Write out every line below that contains "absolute".

START Source material

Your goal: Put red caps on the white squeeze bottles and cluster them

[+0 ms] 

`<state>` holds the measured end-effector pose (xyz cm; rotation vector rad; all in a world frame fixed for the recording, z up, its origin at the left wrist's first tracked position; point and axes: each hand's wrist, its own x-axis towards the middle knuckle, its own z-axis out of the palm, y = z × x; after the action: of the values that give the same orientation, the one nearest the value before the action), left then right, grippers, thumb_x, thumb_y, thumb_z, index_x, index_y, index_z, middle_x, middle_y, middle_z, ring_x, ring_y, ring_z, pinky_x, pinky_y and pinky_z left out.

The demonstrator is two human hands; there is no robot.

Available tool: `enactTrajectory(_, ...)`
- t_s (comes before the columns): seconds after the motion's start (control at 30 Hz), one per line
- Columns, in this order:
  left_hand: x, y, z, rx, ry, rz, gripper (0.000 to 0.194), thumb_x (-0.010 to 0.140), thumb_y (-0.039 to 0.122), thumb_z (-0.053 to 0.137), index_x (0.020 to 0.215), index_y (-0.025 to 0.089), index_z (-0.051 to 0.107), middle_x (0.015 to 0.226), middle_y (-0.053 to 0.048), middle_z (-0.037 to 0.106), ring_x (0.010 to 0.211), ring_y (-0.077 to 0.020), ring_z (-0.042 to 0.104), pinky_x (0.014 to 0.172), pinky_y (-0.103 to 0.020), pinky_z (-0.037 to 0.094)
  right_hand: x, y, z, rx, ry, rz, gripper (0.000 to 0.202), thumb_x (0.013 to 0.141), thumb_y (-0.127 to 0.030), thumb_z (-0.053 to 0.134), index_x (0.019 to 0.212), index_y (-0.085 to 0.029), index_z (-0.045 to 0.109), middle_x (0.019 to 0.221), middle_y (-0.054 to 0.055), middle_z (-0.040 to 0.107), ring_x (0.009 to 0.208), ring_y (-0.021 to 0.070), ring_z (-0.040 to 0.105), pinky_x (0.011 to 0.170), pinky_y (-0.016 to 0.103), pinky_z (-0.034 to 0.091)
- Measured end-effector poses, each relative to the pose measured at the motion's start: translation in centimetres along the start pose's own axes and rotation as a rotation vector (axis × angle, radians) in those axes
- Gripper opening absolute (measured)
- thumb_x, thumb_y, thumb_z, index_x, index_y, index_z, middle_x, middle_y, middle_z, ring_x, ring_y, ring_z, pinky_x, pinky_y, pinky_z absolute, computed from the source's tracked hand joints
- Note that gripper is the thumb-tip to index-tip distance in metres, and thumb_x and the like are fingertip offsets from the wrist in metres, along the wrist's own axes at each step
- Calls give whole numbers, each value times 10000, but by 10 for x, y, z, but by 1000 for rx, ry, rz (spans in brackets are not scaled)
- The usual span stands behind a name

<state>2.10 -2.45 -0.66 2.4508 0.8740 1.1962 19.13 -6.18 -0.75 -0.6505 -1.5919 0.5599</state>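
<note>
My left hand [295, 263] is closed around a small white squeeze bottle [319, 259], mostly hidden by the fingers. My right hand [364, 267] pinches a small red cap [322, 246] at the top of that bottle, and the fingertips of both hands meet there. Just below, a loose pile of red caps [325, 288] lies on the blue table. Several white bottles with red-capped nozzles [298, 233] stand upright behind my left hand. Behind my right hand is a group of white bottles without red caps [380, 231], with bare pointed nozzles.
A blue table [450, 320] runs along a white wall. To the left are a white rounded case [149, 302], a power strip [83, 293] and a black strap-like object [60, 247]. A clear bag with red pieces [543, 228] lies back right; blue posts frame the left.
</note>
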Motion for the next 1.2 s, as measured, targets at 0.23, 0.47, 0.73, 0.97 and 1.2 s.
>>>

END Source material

**Answer below**
- Gripper opening absolute (measured)
- thumb_x, thumb_y, thumb_z, index_x, index_y, index_z, middle_x, middle_y, middle_z, ring_x, ring_y, ring_z, pinky_x, pinky_y, pinky_z absolute, computed from the source's tracked hand joints

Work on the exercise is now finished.